Une énorme araignée sort de l'anus du nouveau-né.

Dans la rue : d'une fenêtre émane une musique étrange, presque du bruit et mélodieuse cependant... Je finis par m'apercevoir qu'il s'agit d'une chanson ordinaire, mais que la radio est très mal réglée...

Lorsque Gaëlle, vautrée sur une table basse, réclame qu'on l'encule, c'est qu'elle est constipée…

Comment nous sommes-nous retrouvés sur cette falaise vertigineuse ? Peu de prises. Monter ? Descendre ? Curieusement : aucune fatigue. Le paysage est formidable. Bien sûr, tôt ou tard, il faudra tomber.

Délicatesse : je chie de la merde.

Le vieux s'est blessé la main en fouillant la poubelle. Tout le monde veut l'aider mais personne n'a ce qu'il faut pour le panser.

Belle, mais chapeau ridicule (et cet air : je sais, je sais, mon chapeau est ridicule).

Il pensait qu' «espagnolette» désignait une pratique sexuelle particulière.

Le Dieu : être informe, nauséabond et malfaisant. Débrouillez-vous avec ça.
Satan : davantage de charme. Et il sait s'habiller, lui.

La jeune femme a remplacé son chapeau ridicule par un fichu (?) autrement seyant. La forme de son crâne est superbe.

Peu de choses : la chaleur. Aller de-ci, de-là, bander poliment chaque fois que l'occasion s'en présente. Je n'ai pas quitté le cercle mais j'y suis moins assidu. Il se passe des choses, aussi, ailleurs (mais c'est moins simple).

La vie privée de dessert.

Quelques semaines avec Sonia, pour son sourire, sa peau si noire, sa poitrine menue tellement arrogante. Elle parle, elle parle, cela fait un doux babil auquel il n'est pas nécessaire de répondre.

La fatigue, une alliée. Relire Cholodenko. Puis : ne pas lire. Le bras tombe. Je redoute un cancer de l'oreille interne. quelques signes (vieux singe hypochondriaque, oui). Alors, dans cette grande ville (de province), je consulte.

Dans cette grande ville : profusion de jeunes femmes délicieuses, accoutrées de façon ridicule. Gâchis.

L'envie de retourner aux domaines, de retrouver cette quasi-amnésie, si douce, si reposante. Dormir, baiser, torturer une viande. Ces paysages apaisés, tendres, nature délicatement domestiquée. Se réveiller avec contre soi une fraîche jeune femme, harnachée, ligotée, ouverte, offerte par qui ? Chaque matin se faire sucer : hygiène. Elles font cela si bien, comme si leur vie en dépendait (et c'est souvent le cas).

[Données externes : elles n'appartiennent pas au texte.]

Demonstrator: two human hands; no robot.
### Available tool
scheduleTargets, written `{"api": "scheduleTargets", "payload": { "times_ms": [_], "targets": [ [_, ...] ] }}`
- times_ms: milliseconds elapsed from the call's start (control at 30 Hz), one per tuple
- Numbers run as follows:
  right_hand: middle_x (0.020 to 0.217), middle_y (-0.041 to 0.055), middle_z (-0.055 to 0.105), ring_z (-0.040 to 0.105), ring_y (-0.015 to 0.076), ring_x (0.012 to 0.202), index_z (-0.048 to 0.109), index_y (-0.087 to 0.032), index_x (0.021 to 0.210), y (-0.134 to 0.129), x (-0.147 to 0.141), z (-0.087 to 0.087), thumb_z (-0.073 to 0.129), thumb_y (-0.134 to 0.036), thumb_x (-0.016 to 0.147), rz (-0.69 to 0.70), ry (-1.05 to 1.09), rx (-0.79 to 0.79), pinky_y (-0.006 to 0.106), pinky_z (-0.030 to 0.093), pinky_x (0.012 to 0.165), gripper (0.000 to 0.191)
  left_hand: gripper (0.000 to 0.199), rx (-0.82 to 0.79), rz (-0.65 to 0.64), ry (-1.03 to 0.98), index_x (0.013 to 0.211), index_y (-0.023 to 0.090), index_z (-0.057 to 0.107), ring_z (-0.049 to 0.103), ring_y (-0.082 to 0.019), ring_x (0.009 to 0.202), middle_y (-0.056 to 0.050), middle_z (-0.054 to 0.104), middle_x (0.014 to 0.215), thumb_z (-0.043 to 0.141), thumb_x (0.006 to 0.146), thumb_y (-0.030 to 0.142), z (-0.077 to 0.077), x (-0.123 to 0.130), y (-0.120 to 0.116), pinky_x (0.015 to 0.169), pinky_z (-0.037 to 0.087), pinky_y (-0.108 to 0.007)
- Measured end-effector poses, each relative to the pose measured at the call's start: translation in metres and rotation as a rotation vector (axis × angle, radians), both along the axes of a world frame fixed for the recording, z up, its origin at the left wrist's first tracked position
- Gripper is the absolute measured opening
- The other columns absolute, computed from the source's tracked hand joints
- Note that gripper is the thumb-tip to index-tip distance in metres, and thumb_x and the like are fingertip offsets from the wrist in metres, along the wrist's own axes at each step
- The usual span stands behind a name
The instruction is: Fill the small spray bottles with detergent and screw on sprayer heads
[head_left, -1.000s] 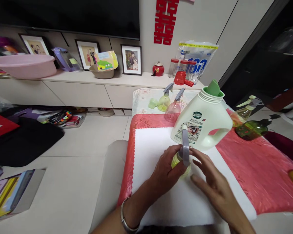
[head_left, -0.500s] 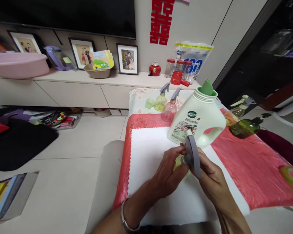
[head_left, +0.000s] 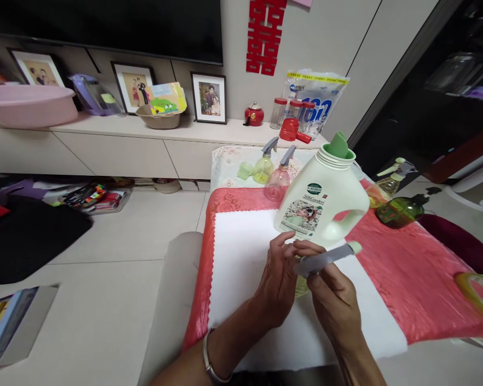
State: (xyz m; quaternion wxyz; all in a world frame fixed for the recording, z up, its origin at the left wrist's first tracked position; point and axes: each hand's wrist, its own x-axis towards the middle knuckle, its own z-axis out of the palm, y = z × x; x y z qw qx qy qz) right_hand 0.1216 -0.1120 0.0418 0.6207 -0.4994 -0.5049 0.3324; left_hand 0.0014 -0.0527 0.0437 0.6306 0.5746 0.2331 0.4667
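The yellow spray bottle (head_left: 301, 288) is over the white mat (head_left: 241, 246). Your right hand (head_left: 338, 297) has its fingers closed around the grey spray head (head_left: 322, 261); you can't tell your left hand's (head_left: 277, 287) hold, mostly hidden. If loose, twisting force could spin or tip the bottle.

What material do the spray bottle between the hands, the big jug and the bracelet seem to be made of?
Spray bottle: probably plastic; its yellowish body looks translucent, its grey head smooth with a dull sheen.
Jug: most likely plastic, opaque pale green and satin; the moulded-in handle suggests it.
Bracelet: seemingly metal, silver-coloured and polished, judging by its highlights; which metal, I cannot tell.
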Motion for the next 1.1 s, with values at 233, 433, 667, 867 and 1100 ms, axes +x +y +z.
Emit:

La chambre sent le cul, les draps sont sales, j'aime ça. Elle a du mal, avec son attirail, à gravir l'escalier. Je suis patient (faussement patient). C'est une force, une délectation.

Franchir le seuil : pénombre, humidité. Ici se terrent les petites mortes et dehors les ogres en rut, carcasses décharnées, griffues, aux sexes disproportionnés errent à l'aveuglette… L'odorat seulement !

Les volets sont entaillés, déchirés. Ils sont épais aussi. De quoi se nourrissent les petites mortes (ces jeunes filles maigres aux yeux cernés qui e sourient jamais, vêtues d'une légère et transparente chemise de nuit en lambeaux) ? Un biscuit. Toujours le même.

Je ne suis pas un ogre, ai-je affirmé en entrant dans la pièce. La fille qui m'accompagne trébuche et s'affale sur le sol en terre battue.
Refermez la porte s'il vous plaît, murmure une petite voix triste.
La fille qui m'accompagne ne sert à rien ici. Elle paraît vulgaire, lourde, maladroite. Les petites mortes se nourrissent du sperme des vivants. Plus elles en absorbent, plus elles sont lumineuses, luminescentes plutôt, et les ogres les redoutent. Mais cela ne dure pas.
Toutes ces maisons en pierres, tous ces volets bien clos. Un séjour ici est une bénédiction. Les ogres sont grotesques et les petites mortes sucent avec dévotion, dans un silence qui exacerbe et magnifie le bruit de leurs petites bouches, petites lèvres, petites langues. Elles sont insatiables, inlassables. On en sort épuisé.
Mais d'où vient cet éternel biscuit qu'elles grignotent, assises dans un coin de la pièce, dans le coin le plus sombre, là où il fait le plus froid ? Un amour piétiné, une photo peut-être : elles sont là depuis longtemps, et pour toujours.
Je n'ai pas souvenir d'avoir vu le soleil.
Les maisons sont reliées entre-elles par des passages souterrains humides, infects. Elles circulent (elles se ressemblent toutes), s'effleurent, se saluent à peine mais avec quelle grâce…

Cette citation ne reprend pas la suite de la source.